-- PROBLEM DESCRIPTION --
Below are some records; quote exactly the lines from the one that contains "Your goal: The" through the one that contains "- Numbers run", inclusive, and no others.

-- ENTRIES SHOWN --

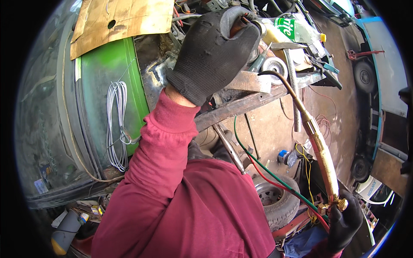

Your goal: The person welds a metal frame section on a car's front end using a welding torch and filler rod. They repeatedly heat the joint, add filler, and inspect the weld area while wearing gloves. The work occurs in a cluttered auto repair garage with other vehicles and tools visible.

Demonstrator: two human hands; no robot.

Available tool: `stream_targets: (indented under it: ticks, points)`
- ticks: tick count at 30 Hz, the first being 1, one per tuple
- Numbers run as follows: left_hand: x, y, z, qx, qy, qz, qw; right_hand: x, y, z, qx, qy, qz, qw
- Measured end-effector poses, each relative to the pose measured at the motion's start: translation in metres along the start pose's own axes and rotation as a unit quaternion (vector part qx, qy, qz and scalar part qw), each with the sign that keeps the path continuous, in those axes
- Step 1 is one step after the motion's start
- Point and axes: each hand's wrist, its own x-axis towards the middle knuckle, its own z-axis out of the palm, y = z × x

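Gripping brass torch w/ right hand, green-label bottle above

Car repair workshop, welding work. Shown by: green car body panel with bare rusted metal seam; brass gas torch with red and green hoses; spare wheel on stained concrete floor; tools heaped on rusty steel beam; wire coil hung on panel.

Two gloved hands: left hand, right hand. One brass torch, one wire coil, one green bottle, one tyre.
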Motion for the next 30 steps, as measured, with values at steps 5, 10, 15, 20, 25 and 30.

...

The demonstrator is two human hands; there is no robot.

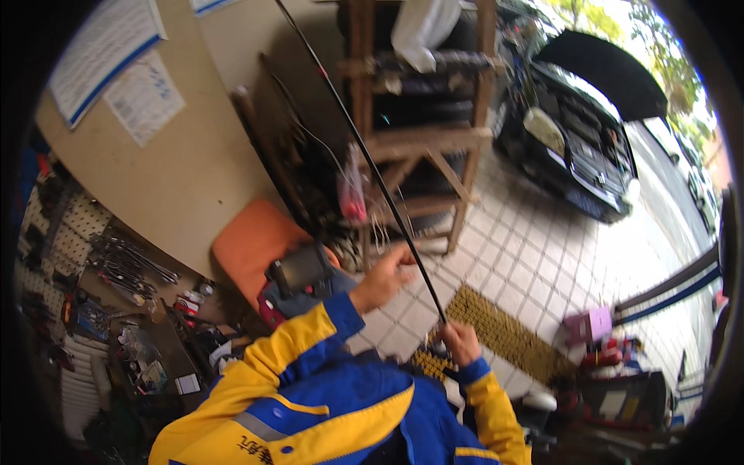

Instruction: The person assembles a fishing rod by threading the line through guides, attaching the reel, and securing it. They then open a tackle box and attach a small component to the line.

-- TASK ANSWER --
Your goal: The person welds a metal frame section on a car's front end using a welding torch and filler rod. They repeatedly heat the joint, add filler, and inspect the weld area while wearing gloves. The work occurs in a cluttered auto repair garage with other vehicles and tools visible.

Demonstrator: two human hands; no robot.

Available tool: `stream_targets: (indented under it: ticks, points)`
- ticks: tick count at 30 Hz, the first being 1, one per tuple
- Numbers run as follows: left_hand: x, y, z, qx, qy, qz, qw; right_hand: x, y, z, qx, qy, qz, qw

Work on this exercise is done.